Re: pg_stat_progress_basebackup - progress reporting for pg_basebackup, in the server side

From: Fujii Masao <masao(dot)fujii(at)oss(dot)nttdata(dot)com>
To: Magnus Hagander <magnus(at)hagander(dot)net>, Peter Eisentraut <peter(dot)eisentraut(at)2ndquadrant(dot)com>
Cc: "Shinoda, Noriyoshi (PN Japan A&PS Delivery)" <noriyoshi(dot)shinoda(at)hpe(dot)com>, Kyotaro Horiguchi <horikyota(dot)ntt(at)gmail(dot)com>, "amitlangote09(at)gmail(dot)com" <amitlangote09(at)gmail(dot)com>, "masahiko(dot)sawada(at)2ndquadrant(dot)com" <masahiko(dot)sawada(at)2ndquadrant(dot)com>, "pgsql-hackers(at)postgresql(dot)org" <pgsql-hackers(at)postgresql(dot)org>
Subject: Re: pg_stat_progress_basebackup - progress reporting for pg_basebackup, in the server side
Date: 2020-03-06 09:51:55
Message-ID: 229c872f-d8c7-ee65-fb03-299850c7da93@oss.nttdata.com
Views: Raw Message | Whole Thread | Download mbox | Resend email
Thread:
Lists: pgsql-hackers

On 2020/03/06 0:45, Magnus Hagander wrote:
> On Wed, Mar 4, 2020 at 11:15 PM Peter Eisentraut
> <peter(dot)eisentraut(at)2ndquadrant(dot)com> wrote:
>>
>> On 2020-03-05 05:53, Fujii Masao wrote:
>>> Or, as another approach, it might be worth considering to make
>>> the server always estimate the total backup size whether --progress is
>>> specified or not, as Amit argued upthread.

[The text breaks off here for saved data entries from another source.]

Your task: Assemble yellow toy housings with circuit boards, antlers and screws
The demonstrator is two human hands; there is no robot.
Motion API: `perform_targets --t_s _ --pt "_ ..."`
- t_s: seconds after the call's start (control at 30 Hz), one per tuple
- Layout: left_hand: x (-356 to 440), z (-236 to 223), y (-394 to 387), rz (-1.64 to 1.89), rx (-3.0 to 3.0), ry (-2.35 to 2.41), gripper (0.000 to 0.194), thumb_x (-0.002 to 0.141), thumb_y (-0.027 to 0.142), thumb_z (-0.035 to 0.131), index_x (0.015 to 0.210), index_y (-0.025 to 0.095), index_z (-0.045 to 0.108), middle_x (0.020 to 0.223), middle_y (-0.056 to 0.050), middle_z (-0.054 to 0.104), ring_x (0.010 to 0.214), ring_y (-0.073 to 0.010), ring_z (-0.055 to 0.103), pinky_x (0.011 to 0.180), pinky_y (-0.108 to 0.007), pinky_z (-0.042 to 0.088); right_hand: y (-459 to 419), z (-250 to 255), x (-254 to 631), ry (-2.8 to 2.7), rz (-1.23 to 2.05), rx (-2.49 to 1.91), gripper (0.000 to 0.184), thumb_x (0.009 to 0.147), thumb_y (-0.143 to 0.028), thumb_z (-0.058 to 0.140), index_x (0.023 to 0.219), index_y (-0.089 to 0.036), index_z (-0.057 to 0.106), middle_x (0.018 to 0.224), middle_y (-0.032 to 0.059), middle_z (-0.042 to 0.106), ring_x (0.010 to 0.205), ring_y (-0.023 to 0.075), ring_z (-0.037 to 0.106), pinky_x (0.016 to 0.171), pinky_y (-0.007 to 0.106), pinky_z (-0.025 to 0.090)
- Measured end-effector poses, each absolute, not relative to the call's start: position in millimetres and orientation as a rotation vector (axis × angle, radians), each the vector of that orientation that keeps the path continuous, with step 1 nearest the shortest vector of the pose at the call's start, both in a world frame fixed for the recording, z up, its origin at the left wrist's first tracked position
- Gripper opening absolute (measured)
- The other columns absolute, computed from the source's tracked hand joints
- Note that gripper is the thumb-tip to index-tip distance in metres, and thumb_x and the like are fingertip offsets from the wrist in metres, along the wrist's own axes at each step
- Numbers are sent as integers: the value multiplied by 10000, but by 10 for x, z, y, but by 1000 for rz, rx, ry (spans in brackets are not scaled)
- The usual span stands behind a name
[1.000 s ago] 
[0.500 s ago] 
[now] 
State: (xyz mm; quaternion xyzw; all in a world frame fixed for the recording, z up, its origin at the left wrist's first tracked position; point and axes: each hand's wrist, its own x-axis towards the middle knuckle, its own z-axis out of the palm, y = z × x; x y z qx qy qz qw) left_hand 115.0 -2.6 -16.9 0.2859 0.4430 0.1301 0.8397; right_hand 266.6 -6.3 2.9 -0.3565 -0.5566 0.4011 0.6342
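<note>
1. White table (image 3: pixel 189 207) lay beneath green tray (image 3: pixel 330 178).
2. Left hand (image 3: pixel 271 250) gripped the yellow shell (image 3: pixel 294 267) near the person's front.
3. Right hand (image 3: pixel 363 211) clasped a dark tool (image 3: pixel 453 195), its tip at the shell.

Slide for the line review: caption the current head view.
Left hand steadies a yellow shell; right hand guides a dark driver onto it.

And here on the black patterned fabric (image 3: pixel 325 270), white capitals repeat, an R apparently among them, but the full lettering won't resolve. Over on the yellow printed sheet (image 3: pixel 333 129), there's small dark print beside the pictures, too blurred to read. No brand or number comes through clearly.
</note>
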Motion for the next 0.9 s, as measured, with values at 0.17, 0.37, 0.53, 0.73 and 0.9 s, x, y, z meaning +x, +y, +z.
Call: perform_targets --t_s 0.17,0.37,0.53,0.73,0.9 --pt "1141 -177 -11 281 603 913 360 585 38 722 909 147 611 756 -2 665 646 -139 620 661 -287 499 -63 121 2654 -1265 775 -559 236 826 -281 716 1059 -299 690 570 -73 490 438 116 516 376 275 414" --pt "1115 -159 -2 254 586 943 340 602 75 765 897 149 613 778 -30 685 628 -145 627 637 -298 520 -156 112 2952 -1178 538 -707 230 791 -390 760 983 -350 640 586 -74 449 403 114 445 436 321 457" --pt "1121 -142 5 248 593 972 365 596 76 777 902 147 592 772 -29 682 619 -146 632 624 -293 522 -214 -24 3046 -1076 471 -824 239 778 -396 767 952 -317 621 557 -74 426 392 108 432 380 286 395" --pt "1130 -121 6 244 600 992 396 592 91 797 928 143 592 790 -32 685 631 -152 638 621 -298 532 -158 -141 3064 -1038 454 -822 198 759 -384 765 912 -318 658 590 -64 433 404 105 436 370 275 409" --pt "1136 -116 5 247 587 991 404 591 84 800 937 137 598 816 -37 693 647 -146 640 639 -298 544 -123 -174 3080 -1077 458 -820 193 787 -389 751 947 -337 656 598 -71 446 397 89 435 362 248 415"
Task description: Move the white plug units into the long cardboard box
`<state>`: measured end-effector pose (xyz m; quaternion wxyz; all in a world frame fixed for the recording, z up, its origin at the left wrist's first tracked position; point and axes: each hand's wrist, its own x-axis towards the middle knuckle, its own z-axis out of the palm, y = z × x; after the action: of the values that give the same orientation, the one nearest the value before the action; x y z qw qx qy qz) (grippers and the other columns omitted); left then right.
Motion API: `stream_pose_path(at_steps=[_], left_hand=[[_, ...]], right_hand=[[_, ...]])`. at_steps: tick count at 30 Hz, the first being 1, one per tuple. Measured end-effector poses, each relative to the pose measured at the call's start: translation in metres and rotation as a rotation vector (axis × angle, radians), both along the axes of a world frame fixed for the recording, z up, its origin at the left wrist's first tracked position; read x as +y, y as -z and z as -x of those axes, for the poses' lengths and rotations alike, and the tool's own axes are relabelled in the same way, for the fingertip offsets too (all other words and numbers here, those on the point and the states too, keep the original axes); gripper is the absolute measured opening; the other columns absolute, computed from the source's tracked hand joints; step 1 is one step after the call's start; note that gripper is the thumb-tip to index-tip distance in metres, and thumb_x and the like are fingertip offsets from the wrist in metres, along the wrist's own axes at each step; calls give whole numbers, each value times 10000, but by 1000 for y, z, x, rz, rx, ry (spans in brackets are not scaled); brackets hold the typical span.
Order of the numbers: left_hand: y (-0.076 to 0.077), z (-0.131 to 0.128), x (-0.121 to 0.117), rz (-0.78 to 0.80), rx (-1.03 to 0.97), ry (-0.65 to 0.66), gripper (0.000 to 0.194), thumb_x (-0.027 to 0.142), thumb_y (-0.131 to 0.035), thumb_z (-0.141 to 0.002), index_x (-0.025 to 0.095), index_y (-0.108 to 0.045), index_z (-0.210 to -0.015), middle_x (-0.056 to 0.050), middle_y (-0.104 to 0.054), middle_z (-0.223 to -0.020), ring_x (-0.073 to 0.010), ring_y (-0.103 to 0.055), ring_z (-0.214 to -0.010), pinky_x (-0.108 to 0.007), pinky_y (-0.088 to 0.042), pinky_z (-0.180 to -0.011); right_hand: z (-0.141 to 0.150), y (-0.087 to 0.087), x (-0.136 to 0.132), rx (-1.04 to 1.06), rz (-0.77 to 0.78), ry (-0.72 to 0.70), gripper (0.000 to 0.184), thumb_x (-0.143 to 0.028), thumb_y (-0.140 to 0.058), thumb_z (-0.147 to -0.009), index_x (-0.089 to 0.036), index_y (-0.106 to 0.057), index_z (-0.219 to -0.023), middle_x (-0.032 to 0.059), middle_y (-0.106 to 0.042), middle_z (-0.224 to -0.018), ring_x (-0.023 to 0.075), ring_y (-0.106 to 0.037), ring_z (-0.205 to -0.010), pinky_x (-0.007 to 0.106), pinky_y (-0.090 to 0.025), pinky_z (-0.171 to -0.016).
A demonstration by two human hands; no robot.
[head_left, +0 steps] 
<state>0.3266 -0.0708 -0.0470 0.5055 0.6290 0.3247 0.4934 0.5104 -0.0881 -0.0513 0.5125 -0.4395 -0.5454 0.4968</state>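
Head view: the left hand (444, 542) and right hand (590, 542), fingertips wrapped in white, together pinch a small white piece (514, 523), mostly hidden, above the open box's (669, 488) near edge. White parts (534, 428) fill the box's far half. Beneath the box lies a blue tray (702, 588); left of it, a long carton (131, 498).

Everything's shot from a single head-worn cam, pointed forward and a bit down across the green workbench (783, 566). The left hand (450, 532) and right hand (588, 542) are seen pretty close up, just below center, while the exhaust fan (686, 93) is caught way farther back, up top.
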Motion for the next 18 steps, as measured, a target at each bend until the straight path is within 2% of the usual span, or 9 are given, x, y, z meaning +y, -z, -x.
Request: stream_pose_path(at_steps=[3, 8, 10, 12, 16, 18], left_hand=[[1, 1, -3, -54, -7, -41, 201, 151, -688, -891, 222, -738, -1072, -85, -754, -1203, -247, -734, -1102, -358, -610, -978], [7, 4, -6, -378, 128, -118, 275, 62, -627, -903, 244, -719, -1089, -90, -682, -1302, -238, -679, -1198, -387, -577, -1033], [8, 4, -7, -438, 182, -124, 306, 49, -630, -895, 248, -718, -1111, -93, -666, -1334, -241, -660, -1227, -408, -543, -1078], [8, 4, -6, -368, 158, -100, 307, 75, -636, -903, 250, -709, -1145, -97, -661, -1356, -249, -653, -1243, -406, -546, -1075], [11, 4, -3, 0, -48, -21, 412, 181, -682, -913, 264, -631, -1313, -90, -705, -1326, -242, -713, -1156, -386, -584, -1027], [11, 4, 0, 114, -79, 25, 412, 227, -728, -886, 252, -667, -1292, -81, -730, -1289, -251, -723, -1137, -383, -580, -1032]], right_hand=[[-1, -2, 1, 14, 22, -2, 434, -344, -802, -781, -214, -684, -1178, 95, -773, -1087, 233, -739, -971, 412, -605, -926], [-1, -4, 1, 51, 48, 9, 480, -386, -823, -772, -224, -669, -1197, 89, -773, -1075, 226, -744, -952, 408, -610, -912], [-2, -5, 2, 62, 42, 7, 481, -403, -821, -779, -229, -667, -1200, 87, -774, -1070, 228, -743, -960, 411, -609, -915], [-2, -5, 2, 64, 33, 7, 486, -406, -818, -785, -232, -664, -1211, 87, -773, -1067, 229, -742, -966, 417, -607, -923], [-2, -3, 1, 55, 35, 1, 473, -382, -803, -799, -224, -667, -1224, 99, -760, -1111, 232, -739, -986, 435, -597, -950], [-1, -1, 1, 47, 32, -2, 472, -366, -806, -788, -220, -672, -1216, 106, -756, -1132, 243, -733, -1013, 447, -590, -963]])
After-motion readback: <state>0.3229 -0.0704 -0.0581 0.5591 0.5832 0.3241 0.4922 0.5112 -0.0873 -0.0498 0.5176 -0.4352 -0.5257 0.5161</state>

If the time required to
>>> estimate the backup size is negligible compared to total backup time,
>>> IMO this approach seems better. If we adopt this, we can also get
>>> rid of PROGESS option from BASE_BACKUP replication command.
>>
>> I think that would be preferable.
>
> From a UI perspective I definitely agree.
>
> The problem with that one is that it can take a non-trivlal amount of
> time, that's why it was made an option (in the protocol) in the first
> place. Particularly if you have a database with many small objets.

Yeah, this is why I made the server estimate the total backup size
only when --progress is specified.

Another idea is;
- Make pg_basebackup specify PROGRESS option in BASE_BACKUP command
whether --progress is specified or not. This causes the server to estimate
the total backup size even when users don't specify --progress.
- Change pg_basebackup so that it treats --progress option as just a knob to
determine whether to report the progress in a client-side.
- Add new option like --no-estimate-backup-size (better name?) to
pg_basebackup. If this option is specified, pg_basebackup doesn't use
PROGRESS in BASE_BACKUP and the server doesn't estimate the backup size.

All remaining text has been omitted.